Thursday, March 27, 2008

Dion: What The Media Pundits Have Failed To Recognize

I haven't had much to say lately that hasn't been better said elsewhere. If you're reading this, you may think "You still don't. Shut up!" From National Newswatch, I caught the headlines of two interesting opinions regarding the plight of Stephane Dion. The first is from L Ian MacDonald: The party is broke in Quebec. There's no plan for a campaign. The infighting among organizers is ugly, like Tories in the bad old days. And the Liberals are completely out of the game in the 50 Quebec seats outside Montreal. The second is from Don Martin: Mr. Dion's new more asser tive-looking glasses hardly overcome an ivory tower tan and passive demeanor, which create the impression of someone who, like me, was the favourite wedgie target for elementary school bullies. As one party insider noted hopefully when asked for image advice: "Mr. Dion is a great fly fisher, so maybe we could do more photo-ops in a boat?" Um, Stockwell Day on a jet ski ring any bells? The truth is far more foreboding for Mr. Dion. It's one of those things that probably aren't recognizable from ninety eight percent of the electorate: only intelligent people are capable of recognizing intelligence in others. If you think about the above sentence, you'll arrive at the conlusion that both Stephen Harper and Stephane Dion are at a level of intelligence that most people simply can't recognize. Sure, you could easily spot a person with an IQ of 80 after a brief discussion if you were to meet them on the street. What if you had met Bill Gates or Thomas Edison on the street? Both Stephane Dion and Stephen Harper are men that have that level of intelligence.

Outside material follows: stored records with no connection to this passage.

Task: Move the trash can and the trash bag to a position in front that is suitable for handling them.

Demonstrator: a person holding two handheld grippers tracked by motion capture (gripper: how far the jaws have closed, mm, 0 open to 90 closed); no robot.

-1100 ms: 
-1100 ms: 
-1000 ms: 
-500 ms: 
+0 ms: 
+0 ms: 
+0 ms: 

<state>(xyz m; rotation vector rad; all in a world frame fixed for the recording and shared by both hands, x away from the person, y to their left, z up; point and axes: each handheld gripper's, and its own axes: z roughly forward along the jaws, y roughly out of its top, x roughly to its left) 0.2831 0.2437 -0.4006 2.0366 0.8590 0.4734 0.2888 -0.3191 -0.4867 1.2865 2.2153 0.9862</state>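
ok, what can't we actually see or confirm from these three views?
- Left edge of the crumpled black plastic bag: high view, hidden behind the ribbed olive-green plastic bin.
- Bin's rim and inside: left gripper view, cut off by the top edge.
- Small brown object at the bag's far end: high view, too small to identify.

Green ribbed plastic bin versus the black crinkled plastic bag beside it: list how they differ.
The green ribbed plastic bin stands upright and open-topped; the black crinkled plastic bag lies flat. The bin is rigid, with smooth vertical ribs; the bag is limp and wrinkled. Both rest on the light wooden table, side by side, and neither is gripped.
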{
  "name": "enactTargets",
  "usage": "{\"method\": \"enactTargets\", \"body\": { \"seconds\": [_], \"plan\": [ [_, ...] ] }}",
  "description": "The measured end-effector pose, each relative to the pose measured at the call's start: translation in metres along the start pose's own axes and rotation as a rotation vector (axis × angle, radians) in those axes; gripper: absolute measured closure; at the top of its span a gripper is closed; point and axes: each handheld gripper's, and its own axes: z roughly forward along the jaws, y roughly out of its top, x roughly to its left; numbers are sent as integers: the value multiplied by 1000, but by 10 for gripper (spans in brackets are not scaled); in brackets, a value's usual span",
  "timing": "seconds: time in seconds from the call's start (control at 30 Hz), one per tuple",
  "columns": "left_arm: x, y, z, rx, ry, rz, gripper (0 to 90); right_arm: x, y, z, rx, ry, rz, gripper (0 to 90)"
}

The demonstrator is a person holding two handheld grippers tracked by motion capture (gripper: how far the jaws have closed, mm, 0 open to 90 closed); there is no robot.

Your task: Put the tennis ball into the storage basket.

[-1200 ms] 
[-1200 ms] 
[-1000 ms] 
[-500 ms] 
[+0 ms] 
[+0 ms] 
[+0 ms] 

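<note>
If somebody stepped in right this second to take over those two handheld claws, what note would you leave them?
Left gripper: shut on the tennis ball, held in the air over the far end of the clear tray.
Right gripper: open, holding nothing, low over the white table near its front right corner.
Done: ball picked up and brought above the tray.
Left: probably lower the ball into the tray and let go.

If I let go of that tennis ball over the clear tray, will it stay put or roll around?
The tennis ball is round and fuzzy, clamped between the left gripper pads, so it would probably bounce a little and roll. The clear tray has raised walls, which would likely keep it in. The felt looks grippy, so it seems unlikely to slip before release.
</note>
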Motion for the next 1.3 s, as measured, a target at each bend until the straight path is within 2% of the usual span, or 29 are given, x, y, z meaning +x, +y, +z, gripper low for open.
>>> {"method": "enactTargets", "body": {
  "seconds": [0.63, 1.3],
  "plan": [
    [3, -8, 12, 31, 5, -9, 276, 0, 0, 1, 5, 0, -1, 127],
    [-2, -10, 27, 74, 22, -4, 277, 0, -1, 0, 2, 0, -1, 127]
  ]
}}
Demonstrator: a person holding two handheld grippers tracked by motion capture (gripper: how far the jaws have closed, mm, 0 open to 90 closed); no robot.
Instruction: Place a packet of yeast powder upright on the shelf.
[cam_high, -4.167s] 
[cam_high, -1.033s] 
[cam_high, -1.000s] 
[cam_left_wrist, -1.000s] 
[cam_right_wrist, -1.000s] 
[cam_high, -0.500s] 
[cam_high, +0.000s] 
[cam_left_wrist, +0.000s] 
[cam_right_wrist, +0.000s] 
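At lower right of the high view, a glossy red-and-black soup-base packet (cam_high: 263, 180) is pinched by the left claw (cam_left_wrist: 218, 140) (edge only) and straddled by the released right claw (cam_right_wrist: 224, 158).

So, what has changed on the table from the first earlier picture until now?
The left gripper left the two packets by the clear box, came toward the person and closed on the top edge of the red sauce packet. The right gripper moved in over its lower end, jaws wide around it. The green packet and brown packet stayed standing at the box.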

The unfortunate aspect of genius is that it can either be a genius for everything, or it can be a genius in certain categories. Until Stephane Dion can develop a genius for political strategy, he is doomed to remain where he belongs. Cowboy vests and goofy glasses won't be the deciding factor in an election. Public perception of the man behind them will be.

Friday, February 29, 2008

Good Luck Chuck

"Good Luck Chuck" was a comedy/romance movie about a guy who loses every girl he dates to her future husband. It was funny. What isn't very funny is the latest accusations that the Conservatives had tried to entice a dying MP with a million dollar life insurance policy for his vote. If true, it must've been something they learned from this case. They better hope the same "ethics" investigators are handling this case, in which we should see a flurry of Liberal resignations in the near future. According to media reports, Cadman was offered a million dollar life insurance policy. Perhaps they should have just given the standard offer of fur.